In short, pastors are to model Christian integrity and wholeness—and this brings us to the argument of the Epistle of James. The religious and socio economic matrix of James’s audience placed orphans and widows at a point of peril. If the church did not come to their aid, no one would.

But James described the church as likewise in a vulnerable position—in need of working out its faith. James pictured the desperate situation of orphans and widows as God’s supply for the congregation’s equally desperate need to practice its faith, to be mature and whole before God. James wrote, “religion that is pure and undefiled before God the Father is this: to visit orphans and widows in their affliction” (James 1:27).

The idea of “visit” in James 1:27 ranges with the proximal designation of the object in view. It could imply that the subject of the verb would (1) leave a location and travel to another location with a view to assisting someone at the point of destination and then returning to their original domain or, (2) more generally, as with an object such as orphans or widows—who may not have had a stable location where they might receive a visitor—“look after” (ἐπισκέπτομαι, episkeptomai; BDAG). In the context of James 1:27, the verbal idea of “visitation” pictures the subject of the verb personally attending to the needs of the object in an ongoing, proximal manner.
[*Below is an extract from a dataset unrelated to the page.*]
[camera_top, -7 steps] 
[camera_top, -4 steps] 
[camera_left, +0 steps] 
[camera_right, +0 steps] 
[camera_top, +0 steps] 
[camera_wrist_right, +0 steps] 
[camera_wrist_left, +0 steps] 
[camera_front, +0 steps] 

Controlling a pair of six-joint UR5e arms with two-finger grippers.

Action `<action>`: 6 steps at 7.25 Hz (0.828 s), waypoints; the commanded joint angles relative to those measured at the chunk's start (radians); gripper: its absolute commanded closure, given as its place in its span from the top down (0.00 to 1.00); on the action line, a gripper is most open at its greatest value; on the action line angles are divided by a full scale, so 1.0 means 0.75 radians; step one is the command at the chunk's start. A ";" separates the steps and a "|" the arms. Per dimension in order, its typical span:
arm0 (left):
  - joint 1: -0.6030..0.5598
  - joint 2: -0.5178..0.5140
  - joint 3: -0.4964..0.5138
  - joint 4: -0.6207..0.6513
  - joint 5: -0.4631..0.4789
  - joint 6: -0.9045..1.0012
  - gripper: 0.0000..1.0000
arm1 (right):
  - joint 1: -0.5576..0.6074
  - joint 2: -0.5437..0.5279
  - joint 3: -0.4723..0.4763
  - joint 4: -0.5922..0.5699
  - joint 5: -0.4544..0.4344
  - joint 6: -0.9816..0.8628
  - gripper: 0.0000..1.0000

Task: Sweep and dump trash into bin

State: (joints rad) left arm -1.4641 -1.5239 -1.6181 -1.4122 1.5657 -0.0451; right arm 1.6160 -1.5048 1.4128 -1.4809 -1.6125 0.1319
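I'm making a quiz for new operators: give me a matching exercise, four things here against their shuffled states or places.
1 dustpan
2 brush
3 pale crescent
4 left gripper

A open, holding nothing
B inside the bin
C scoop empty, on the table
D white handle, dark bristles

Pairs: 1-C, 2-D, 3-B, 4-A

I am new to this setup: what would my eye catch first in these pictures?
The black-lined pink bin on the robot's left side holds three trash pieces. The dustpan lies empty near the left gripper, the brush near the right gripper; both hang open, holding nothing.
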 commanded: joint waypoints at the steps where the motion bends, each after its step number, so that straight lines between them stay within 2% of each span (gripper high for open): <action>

To whom might James’s audience look for examples of pure and undefiled religion? In light of the general logic of leadership in the Pastoral Epistles and 1 Peter, I offer that the church under James’s care would look to its pastors as models of how to help the vulnerable among them, like orphans and widows. It is noteworthy that in 1 Timothy 5:3-16, Paul lists qualifications for widows to receive corporate congregational support but no such list is supplied for orphans. Looking after parentless children—perhaps because of their limited life/work experience and relational contacts—objectifies pure faith.

Conclusion

William Carey was concerned for his fellow pastors to consider the means God might use to take the gospel to the lost. I suggest that the designated pastoral tasks of teaching, hospitality and family management specially equip pastors to do this by meeting the needs of orphans. This is doubly ironic. Pastors might be thought the last demographic in the church to take in orphans because we are already busy. While I do not advocate the position that God has uniformly called all pastors to take in orphans, since becoming a foster/adopt parent, I have personally discovered a second irony: pastoral orphan care has propelled my pastoral ministry in ways that no other educational or leadership endeavor has done in several ways:

First, I am personally taking the gospel to the lost; the children I have adopted hear it often and see it modeled all around them, and I have been able to share the gospel with many social workers and children’s services officials.

In addition, perhaps no other social issue is as pressing upon American evangelical pastors today as racial strife; the fact that my adopted daughters are of a different race has taught me countless lessons about race relations and given me opportunities to show in real time the gospel’s power to break racial divides.

Finally, pastoral orphan care has allowed me to exemplify the gospel for my congregation; every time I gather with the church I am able to have show and tell. And when it comes time to challenge the church to pray about engaging the needs of orphans, even becoming foster/adopt parents? They will have an example, yet in process, to follow  (Heb. 13:7).